Since the records include pictures, leave those out while you reproduce exactly and only the lines from the one containing "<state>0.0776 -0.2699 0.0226" through the one containing "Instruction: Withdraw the", inclusive.

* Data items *

=== Section Start ===

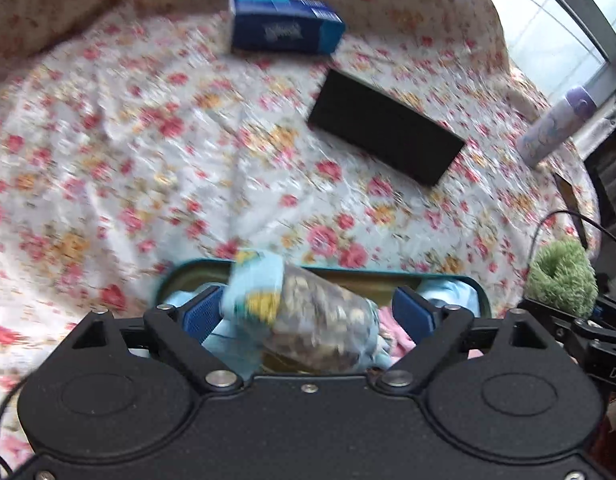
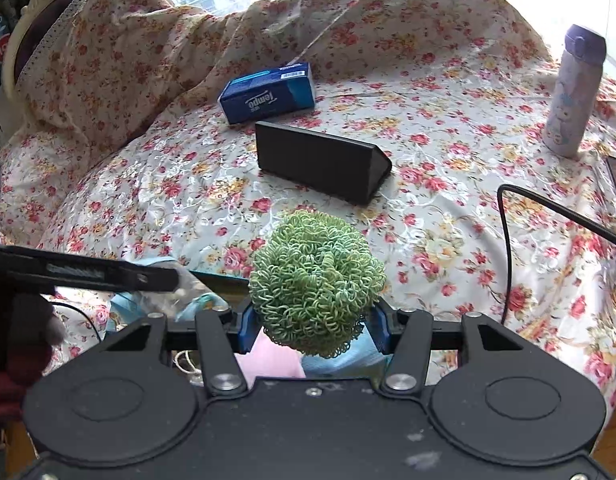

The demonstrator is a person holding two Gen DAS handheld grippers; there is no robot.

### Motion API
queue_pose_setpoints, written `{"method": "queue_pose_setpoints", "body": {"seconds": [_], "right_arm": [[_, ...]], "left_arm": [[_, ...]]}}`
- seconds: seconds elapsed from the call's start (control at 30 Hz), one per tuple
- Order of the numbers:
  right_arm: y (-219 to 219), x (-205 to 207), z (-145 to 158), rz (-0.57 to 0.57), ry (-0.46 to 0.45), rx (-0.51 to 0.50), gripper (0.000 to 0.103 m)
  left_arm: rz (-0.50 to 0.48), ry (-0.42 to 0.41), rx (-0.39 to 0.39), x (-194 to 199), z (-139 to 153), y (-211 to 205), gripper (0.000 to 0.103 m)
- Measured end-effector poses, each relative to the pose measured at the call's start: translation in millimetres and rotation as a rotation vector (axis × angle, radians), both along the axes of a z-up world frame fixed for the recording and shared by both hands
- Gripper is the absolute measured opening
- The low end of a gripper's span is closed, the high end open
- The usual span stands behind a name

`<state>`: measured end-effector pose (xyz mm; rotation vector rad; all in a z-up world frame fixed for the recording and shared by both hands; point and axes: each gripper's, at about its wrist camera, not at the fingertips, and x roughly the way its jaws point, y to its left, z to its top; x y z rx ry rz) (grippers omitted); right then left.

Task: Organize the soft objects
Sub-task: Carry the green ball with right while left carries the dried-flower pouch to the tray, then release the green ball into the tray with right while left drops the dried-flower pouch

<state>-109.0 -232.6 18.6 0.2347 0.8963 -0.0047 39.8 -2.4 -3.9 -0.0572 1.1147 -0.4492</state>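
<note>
Now the left gripper (image 1: pixel 308 312) fingers spread apart around a light-blue sock bundle (image 1: pixel 299 308) over the teal tray (image 1: pixel 482 300), while the right gripper (image 2: pixel 312 326) clamps the green curly scrubber ball (image 2: pixel 316 280).

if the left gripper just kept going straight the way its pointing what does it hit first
Most likely the light blue sock lying between the open fingers of the left gripper, over the teal tin of soft things. Beyond the tin lies only the floral bedspread. Motion blur leaves depth uncertain.
</note>
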Motion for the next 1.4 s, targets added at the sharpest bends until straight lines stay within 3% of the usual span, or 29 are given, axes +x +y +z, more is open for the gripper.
{"method": "queue_pose_setpoints", "body": {"seconds": [0.37,0.53,0.8,1.03,1.17,1.4], "right_arm": [[1,-20,-6,0.035,0.058,-0.038,0.053],[5,-28,-14,0.067,0.099,-0.040,0.053],[-10,-35,-30,-0.011,0.159,-0.094,0.053],[-4,-24,-35,0.016,0.134,-0.098,0.053],[-2,-13,-33,0.028,0.094,-0.086,0.059],[-4,-10,-42,0.023,0.118,-0.082,0.061]], "left_arm": [[0.040,-0.102,0.087,-23,15,12,0.089],[0.042,-0.106,0.113,-29,12,14,0.089],[0.051,-0.087,0.140,-35,3,17,0.089],[0.042,-0.084,0.144,-38,2,13,0.089],[0.044,-0.087,0.151,-39,2,13,0.089],[0.035,-0.081,0.167,-39,-2,10,0.089]]}}
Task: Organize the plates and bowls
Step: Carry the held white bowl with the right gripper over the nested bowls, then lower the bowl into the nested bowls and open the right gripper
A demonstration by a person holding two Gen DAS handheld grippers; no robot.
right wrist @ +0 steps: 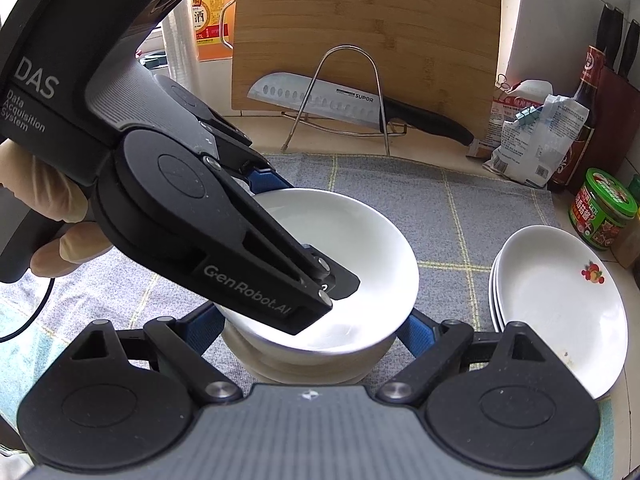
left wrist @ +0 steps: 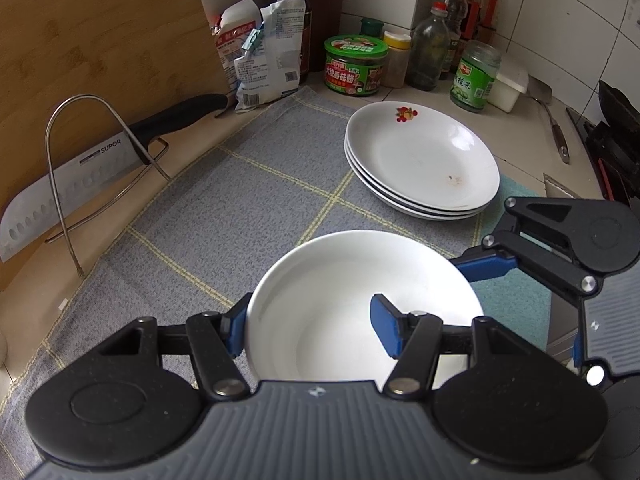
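Observation:
A white bowl [left wrist: 352, 292] sits on the grey checked cloth [left wrist: 224, 200], stacked on another bowl [right wrist: 304, 364] in the right wrist view. My left gripper [left wrist: 312, 330] straddles the bowl's near rim, one blue pad outside, one inside; the jaws stand wide and I cannot tell if they press the rim. In the right wrist view it reaches in over the top bowl [right wrist: 360, 236]. My right gripper [right wrist: 310, 326] is open, its pads on either side of the lower bowl, and also shows in the left wrist view [left wrist: 486, 260]. A stack of three white plates [left wrist: 420, 160] lies beyond.
A wire rack [left wrist: 100, 172] holds a SUPOR knife [left wrist: 68, 188] against a bamboo board [left wrist: 96, 48] at the left. Jars, bottles and bags [left wrist: 356, 64] line the back wall. A spatula [left wrist: 554, 124] and stove [left wrist: 616, 140] are at the right.

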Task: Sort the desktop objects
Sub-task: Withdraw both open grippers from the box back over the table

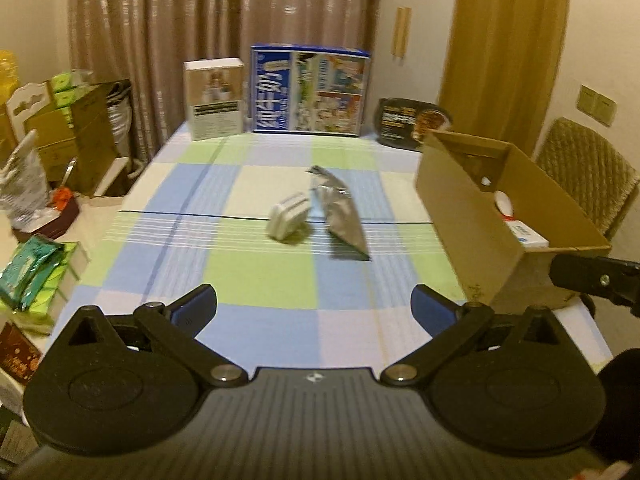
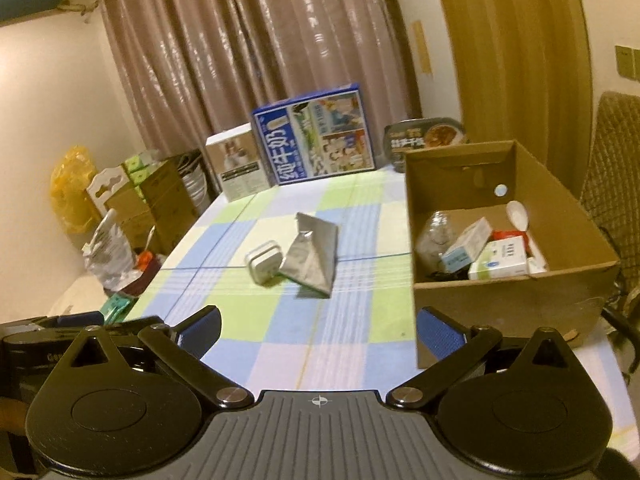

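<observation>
Both pairs of jaws stand spread wide with nothing between them: the left gripper (image 1: pixel 314 306) and the right gripper (image 2: pixel 320 330) each hover above the near edge of the table, blue pads apart over bare cloth. The table (image 2: pixel 280 340) is covered with a checked cloth in blue, green and cream. Behind it hangs a brownish curtain (image 2: pixel 240 60). On the table's right side sits an open cardboard box (image 2: pixel 516 304), holding a clear glass jar (image 2: pixel 436 236), several small white cartons (image 2: pixel 500 260) and a white plastic spoon (image 2: pixel 518 214) leaning against the far wall. Along the back edge stand a blue milk carton case (image 2: pixel 316 136), a smaller white-and-brown box (image 2: pixel 238 164) just left of it, and a dark instant-meal tray (image 2: pixel 424 138) to its right, behind the cardboard box. Near the middle of the cloth lies a crumpled silver foil pouch (image 2: pixel 310 256), and touching or just beside its left edge is a small white case (image 2: pixel 262 262) with rounded corners, tilted on its side. Both lie well apart from the grippers and left of the cardboard box. Off the table's left side are stacked cartons and bags.
</observation>
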Tool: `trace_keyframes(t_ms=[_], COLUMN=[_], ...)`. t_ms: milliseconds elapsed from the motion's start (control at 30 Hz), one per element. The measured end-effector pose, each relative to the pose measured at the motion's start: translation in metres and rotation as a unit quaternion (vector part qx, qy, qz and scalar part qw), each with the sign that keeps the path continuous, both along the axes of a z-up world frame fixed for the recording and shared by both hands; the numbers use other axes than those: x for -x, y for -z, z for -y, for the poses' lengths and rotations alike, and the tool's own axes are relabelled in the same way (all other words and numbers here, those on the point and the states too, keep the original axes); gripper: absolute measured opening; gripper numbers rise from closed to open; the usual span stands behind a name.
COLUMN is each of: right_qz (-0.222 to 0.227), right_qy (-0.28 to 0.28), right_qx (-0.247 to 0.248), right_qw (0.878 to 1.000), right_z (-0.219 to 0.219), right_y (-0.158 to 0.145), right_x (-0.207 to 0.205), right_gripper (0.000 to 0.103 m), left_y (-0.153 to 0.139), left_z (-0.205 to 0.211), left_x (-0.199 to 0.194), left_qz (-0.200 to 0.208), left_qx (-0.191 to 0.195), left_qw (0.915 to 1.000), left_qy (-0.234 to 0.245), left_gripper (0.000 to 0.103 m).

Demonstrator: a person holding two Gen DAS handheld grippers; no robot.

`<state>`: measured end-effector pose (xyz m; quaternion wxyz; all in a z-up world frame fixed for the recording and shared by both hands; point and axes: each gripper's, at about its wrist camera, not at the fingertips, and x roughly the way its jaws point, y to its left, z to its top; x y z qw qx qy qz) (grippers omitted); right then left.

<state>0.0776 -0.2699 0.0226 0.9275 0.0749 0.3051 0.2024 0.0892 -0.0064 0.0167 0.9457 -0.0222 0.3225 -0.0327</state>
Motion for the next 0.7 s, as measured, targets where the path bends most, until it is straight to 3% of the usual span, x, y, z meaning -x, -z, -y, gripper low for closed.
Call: trace_keyframes(t_ms=[200, 700], right_qz=[-0.010, -0.024], right_qy=[-0.013, -0.027], right_qx=[0.001, 0.004], right_qw=[1.000, 0.999], right_z=[-0.013, -0.027], right_y=[0.005, 0.013], right_x=[0.000, -0.007], right_gripper=[0.101, 0.101], left_y=[-0.003, 0.003], left_z=[-0.025, -0.039], left_x=[0.004, -0.003], left_qz=[0.009, -0.014], left_qx=[0.014, 0.008], left_qw=[0.9995, 0.9997], left_qy=[-0.026, -0.018], left_gripper=[0.102, 0.102])
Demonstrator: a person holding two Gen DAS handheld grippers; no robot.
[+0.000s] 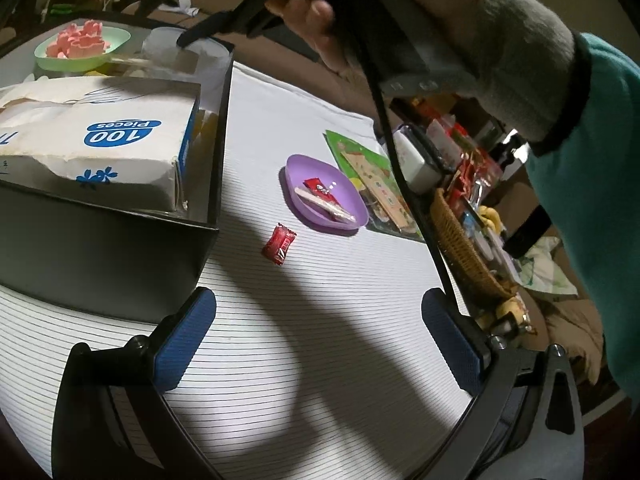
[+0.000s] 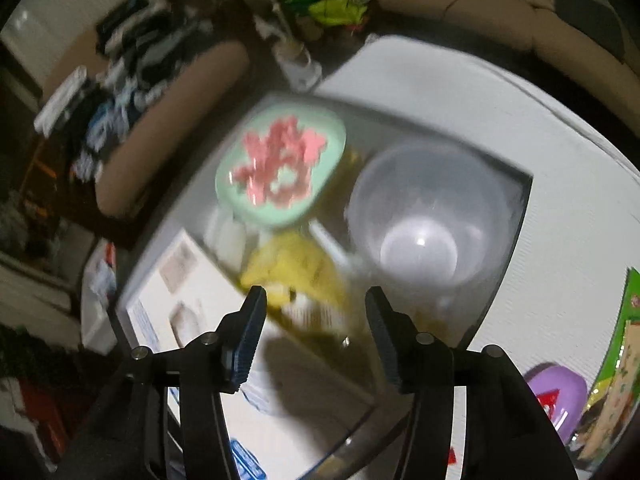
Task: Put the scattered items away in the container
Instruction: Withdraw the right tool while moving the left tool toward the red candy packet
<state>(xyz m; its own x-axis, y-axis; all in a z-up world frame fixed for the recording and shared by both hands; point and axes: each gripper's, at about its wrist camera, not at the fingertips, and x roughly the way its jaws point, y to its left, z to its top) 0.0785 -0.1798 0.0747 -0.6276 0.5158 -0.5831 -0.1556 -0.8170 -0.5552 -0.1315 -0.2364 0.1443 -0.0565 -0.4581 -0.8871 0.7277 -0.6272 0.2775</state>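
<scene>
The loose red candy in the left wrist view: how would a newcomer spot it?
Start at the big black container. Right of its near corner, on the striped white tabletop, lies the red candy. Unlike the wrappers in the purple dish, it lies alone on bare cloth.

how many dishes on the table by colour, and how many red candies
Green dish: 1, in the black container
Purple dish: 1, on the table
Red candy: 2, one loose on the table, one in the purple dish
Total: 4
</scene>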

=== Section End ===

* Output below *
<state>0.0776 -0.2699 0.0226 0.9275 0.0749 0.3051 0.2024 0.0892 -0.0064 0.0167 0.9457 -0.0222 0.3225 -0.0327</state>
Motion for the next 0.7 s, as measured, targets where the path bends most, until it is straight to 3% of the usual span, x, y, z meaning -x, -z, -y, gripper low for closed.
Call: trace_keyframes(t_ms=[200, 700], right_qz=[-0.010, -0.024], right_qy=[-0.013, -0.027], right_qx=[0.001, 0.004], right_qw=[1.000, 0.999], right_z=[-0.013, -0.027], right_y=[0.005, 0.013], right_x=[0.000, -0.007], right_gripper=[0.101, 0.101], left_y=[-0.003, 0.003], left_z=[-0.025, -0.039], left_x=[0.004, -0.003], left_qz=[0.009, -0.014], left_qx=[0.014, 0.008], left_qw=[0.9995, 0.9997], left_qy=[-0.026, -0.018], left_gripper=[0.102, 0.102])
Demonstrator: a person holding two Gen DAS handheld grippers; no robot.
[+0.000s] 
[+0.000s] 
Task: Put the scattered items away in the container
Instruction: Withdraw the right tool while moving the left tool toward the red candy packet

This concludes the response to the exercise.